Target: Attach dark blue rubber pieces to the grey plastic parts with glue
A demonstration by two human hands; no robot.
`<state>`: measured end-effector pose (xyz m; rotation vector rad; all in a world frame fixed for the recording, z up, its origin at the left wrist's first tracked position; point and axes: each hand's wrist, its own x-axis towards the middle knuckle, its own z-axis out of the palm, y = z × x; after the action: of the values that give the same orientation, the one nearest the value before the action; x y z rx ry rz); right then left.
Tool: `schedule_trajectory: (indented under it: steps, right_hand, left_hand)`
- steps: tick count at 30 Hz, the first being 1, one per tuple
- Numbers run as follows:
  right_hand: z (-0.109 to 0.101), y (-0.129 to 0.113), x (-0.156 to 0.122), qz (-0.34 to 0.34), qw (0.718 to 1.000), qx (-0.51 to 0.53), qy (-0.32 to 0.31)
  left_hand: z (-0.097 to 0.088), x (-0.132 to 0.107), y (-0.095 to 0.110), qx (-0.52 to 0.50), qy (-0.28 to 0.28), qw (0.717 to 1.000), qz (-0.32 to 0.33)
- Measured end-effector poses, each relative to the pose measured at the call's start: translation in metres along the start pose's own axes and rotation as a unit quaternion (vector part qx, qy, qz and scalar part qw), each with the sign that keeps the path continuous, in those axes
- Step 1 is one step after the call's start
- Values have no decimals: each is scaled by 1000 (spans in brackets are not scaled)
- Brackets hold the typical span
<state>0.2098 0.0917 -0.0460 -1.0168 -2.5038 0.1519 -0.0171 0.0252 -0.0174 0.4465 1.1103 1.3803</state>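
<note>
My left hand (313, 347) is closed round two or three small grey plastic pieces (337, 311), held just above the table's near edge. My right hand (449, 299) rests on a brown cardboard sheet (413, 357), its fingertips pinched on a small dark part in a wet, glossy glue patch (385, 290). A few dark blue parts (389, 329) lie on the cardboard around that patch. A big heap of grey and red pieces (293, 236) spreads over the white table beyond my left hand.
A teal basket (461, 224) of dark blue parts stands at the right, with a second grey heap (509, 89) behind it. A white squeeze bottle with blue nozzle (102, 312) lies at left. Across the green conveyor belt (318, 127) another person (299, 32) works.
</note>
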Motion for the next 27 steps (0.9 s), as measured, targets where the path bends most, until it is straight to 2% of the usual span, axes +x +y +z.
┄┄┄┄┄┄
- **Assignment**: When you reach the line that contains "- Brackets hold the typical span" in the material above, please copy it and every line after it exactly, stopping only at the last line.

- **Exercise answer**:
- Brackets hold the typical span
<state>0.2098 0.0917 -0.0460 -1.0168 -2.5038 0.1519 -0.0171 0.0252 -0.0174 0.4465 1.1103 1.3803</state>
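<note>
My left hand (313, 347) is closed round two or three small grey plastic pieces (337, 311), held just above the table's near edge. My right hand (449, 299) rests on a brown cardboard sheet (413, 357), its fingertips pinched on a small dark part in a wet, glossy glue patch (385, 290). A few dark blue parts (389, 329) lie on the cardboard around that patch. A big heap of grey and red pieces (293, 236) spreads over the white table beyond my left hand.
A teal basket (461, 224) of dark blue parts stands at the right, with a second grey heap (509, 89) behind it. A white squeeze bottle with blue nozzle (102, 312) lies at left. Across the green conveyor belt (318, 127) another person (299, 32) works.
</note>
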Motion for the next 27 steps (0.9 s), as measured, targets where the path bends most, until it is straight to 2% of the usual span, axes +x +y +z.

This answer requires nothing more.